Dear brms users,
I feel my questions are more general modeling related than specifically to brms, but since I used brms to fit the model, I thought I should post it here, perhaps also to reflect that I am a beginner with bayesian stats and modeling, and relatively bad at using R, and completely illiterate with stan.
That being said, I was wondering if I could get some opinions on setting up a hierarchical model, or keywords I should use for searching to further inform me. I feel like this post has become quite long and apologise for this. Should you frown on the novel I have written below and have suggestions for a different strategy to get help / progress on my own, before embarking on reading it, they are most welcome!
I want to model correlations, which are the result of many performance evaluations of a “machine-learning” (ml) model I built independently from this brms model. It predicts time series, performances ranging between (pearson correlation) .1 and .4.
I guess that ideally, I would implement this initial ml model already in a bayesian framework, however, I feel that a good hierarchical model for model performances of any generic model would be a nice thing to have and a good way for me to step into hierarchical modeling.
I use a nested-cross-validation approach where I train the ml model on a part of the data, validate it on another and test it on a third, and the associations of data portions to train, validate and test sets are circularly permuted, so that I end up with 6 “outer fold” performances (correlations) for each unit and subunit.
So I have performance evaluations for 24 units, each of them having 2 subunits, all of which I am predicting from various “feature spaces”, i.e. sets of predictors. Ultimately, I am interested to what extent these feature spaces differ in terms of the predictive performance achievable with them, which I want to do with a dummy-coded categorical variable indicating the slope from a baseline feature space to a feature space of interest (i.e. I want to compare the “fixed effects” of feature spaces against each other, for which I am basically relying on the brms hypothesis function, yielding evidence ratios in favour of tested hypotheses of interest like “beta_a > beta_b”).
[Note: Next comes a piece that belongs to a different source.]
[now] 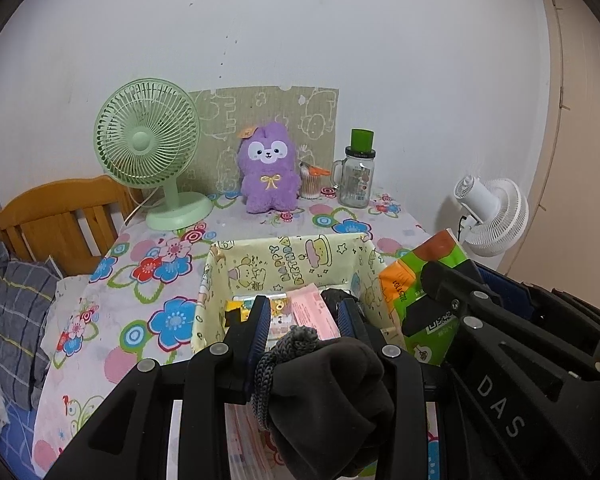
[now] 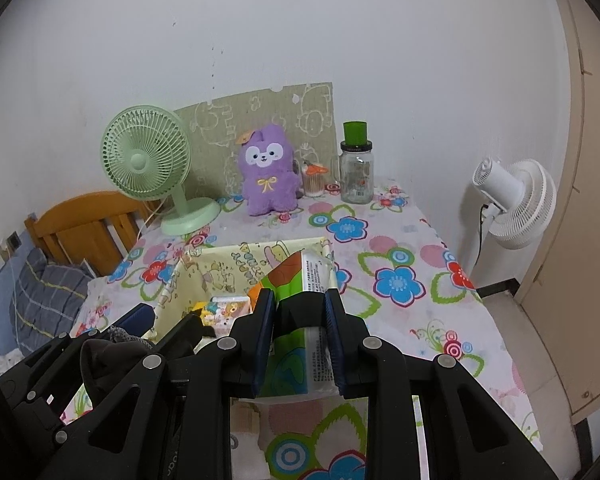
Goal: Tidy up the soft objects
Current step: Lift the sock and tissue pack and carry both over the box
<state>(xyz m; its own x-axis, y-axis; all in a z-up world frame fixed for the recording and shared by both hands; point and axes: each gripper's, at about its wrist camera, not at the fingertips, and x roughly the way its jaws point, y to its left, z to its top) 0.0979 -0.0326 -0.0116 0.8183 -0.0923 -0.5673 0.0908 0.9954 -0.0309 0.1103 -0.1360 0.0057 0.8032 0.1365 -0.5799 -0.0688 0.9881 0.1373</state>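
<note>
My left gripper (image 1: 304, 314) is shut on a bunched dark cloth with a grey knitted cuff (image 1: 328, 388). It hangs over the near edge of a yellow cartoon-print fabric box (image 1: 284, 254). Small packets, one of them pink (image 1: 314, 312), lie inside the box. My right gripper (image 2: 299, 300) is shut on a green and orange tissue pack (image 2: 296, 276), held over the box's near right corner (image 2: 328, 252). The left gripper (image 2: 162, 320) and its cloth (image 2: 100, 360) show at the lower left of the right wrist view. A purple plush toy (image 1: 266, 168) stands upright at the back of the table.
On the flowered tablecloth (image 2: 400, 280), a green desk fan (image 1: 148, 148) stands back left. A glass jar with a green lid (image 1: 358, 176) and a cotton-swab pot (image 1: 310, 184) stand back right. A white fan (image 2: 512, 200) is off the table's right edge, and a wooden headboard (image 1: 60, 216) off its left.
</note>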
Additionally, I am including random intercepts for the units, random slopes for the feature spaces for each unit and random slopes for all outer folds (an additional categorical predictor), and interactions between subunits and the feature spaces.
I have various questions:
- how bad is it to use family=“gaussian”? Must I Fisher-Z transform my correlations before entering them into the model? Is there a link function that does this? I constrained the betas with lower and upper boundaries of -2 and +2, reflecting the minimal and maximal values they could take for correlations, however, this is not possible for the intercept (i.e. restricting it between -1 and +1), since " currently, boundaries are only allowed for population level and autocorr parameters", which makes me think the whole idea of setting boundaries is a bad one - do you share this view?
- I read in Gelman’s book that in a bayesian model, I don’t have to use a baseline category for my dummy variables but can instead include variables for all feature spaces instead without running into problems of non-identifiability (p.245 and p.393 from book version of 9. August 2006) – did I misunderstand something here? Or is that really the case?
- when I run this model and do posterior predictive checks, I observe that the yreps have values that are higher than the data:
Specifically, I am referring to the bump we can see at ~.5. I extracted some samples from the yreps and looked at the single units, basically finding that the predictions for one single unit are strongly higher than the observed values:
In this plot, each actual data point is plotted as a scatter, the y-value being different for the 2 subunits, and the posterior predictive distributions are plotted as ksdensities, one for each subunit in the same plot. It is easy to see that i) many subunits are off from the observed data and ii) unit 7 is highly overestimated, which happens for all feature spaces and consistently across samples from the posterior predictive.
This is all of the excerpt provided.